The elections have taken on a wider significance in the shadow of the bloody crisis in neighboring Ukraine.

The crisis began last November after Ukraine’s former leadership made a last-minute U-turn, refusing to sign a landmark association and free trade deal with the EU – under huge pressure from Russia.

This triggered mass protests in Ukraine that ousted President Viktor Yanukovych, and Kiev later signed the EU deal. But the protests, in turn, led to Russia annexing southern Crimea peninsula in March and throwing support behind separatist rebels in eastern Ukraine.

Moldova – which also signed the EU agreement – has been under growing Russian pressure to change course.

About 2.7 million people are eligible to cast their ballots, electing a single-chamber 101-seat parliament by a system of proportional representation.

However, residents of the Russian-backed breakaway region of Trans-Dniester are not taking part in the election.

Moldovan PM Iurie Leanca’s Liberal Democratic Party wants the country to achieve EU candidate status by 2017 and full membership by 2020.

Its coalition partner, the Democratic Party, is more moderately pro-European.

The most strongly pro-EU and pro-NATO party, the Liberals, left the ruling coalition and went into opposition last year.

The opinion polls predict that the three pro-Western parties may get up to 43% of the vote.

The main opposition party is the Communist Party – a Soviet-era survivor that still uses the hammer and sickle as its symbol.

Poll ratings of another pro-Russian party – the Socialists – have been recently boosted by its populist campaigning, including concerts by Russian pop stars.

Pro-Moscow forces are also expected to pick additional votes after the ban of the Fatherland party.

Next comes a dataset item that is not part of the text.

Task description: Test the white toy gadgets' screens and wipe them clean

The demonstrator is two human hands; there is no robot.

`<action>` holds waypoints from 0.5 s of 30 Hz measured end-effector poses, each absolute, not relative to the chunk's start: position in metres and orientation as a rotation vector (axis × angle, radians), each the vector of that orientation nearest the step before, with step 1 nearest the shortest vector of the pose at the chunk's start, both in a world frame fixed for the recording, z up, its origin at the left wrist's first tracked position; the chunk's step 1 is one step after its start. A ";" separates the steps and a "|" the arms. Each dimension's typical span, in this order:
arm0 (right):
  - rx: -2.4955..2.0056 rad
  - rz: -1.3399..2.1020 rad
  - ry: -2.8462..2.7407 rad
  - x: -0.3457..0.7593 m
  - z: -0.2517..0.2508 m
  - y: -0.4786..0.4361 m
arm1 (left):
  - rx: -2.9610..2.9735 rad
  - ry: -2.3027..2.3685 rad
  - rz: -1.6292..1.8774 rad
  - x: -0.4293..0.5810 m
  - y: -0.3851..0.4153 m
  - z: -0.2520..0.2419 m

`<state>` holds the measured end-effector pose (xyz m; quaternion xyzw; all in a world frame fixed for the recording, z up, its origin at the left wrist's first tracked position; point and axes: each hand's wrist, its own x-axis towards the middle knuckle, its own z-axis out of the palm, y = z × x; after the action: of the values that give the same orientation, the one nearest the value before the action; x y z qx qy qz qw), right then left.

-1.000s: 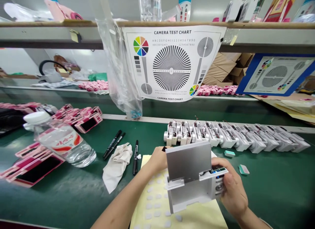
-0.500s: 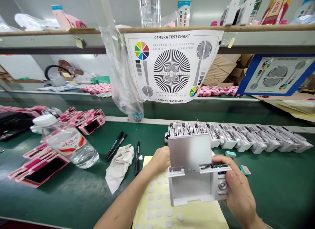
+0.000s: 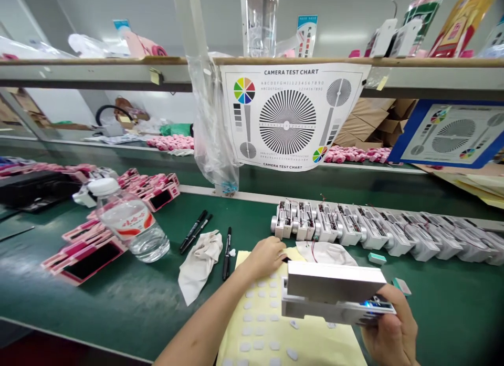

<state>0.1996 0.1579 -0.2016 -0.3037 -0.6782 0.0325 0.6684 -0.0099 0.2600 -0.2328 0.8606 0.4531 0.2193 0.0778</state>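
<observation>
My right hand grips the right end of a silver-white camera, its cover panel raised apart from the body. A blue light glows inside beside my fingers. The camera is tipped so that I see mostly its edge, above a yellow sheet dotted with small pale pads. My left hand is at the sheet's far edge, fingers curled together next to a small black piece. What the fingers hold, if anything, is hidden. Behind the camera lies a white cloth.
A row of opened white cameras lines the back right. Two small green-and-white blocks lie nearby, one a block. To the left are a water bottle, pink cameras, black pens and a crumpled cloth. A test chart hangs ahead.
The camera has tipped from showing its open back to showing its edge, and moved right and lower. My left hand, earlier partly behind it, now shows beside it. The view has shifted.
</observation>
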 end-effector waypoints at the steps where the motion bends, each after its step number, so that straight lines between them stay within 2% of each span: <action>1: -0.700 0.049 -1.515 0.199 -0.198 0.156 | 2.590 1.336 0.603 -0.010 0.260 -0.232; 4: -0.769 0.026 -1.445 0.196 -0.191 0.154 | 2.603 1.303 0.495 -0.010 0.264 -0.232; 8: -0.786 0.174 -1.405 0.196 -0.193 0.156 | 2.573 1.298 0.474 -0.011 0.267 -0.233; 11: -0.775 0.260 -1.335 0.200 -0.200 0.159 | 2.540 1.280 0.542 -0.010 0.265 -0.234; 15: -0.787 0.183 -1.344 0.209 -0.215 0.162 | 2.473 1.221 0.775 -0.009 0.264 -0.233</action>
<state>0.2090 0.1615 -0.2148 -0.3546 -0.6052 0.0824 0.7079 -0.0095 0.2643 -0.2326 0.8551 0.4221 0.2678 0.1379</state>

It was barred from the elections on the grounds that it illegally received foreign funding.

The party – whose leader has fled to Russia – denies the claim.

The opposition also hopes to capitalize on the growing economic problems under the pro-Western government in Moldova – one of Europe’s poorest countries.

The situation worsened after a Russian ban on Moldova’s import of agricultural products – including wine, meat, fruit and vegetables.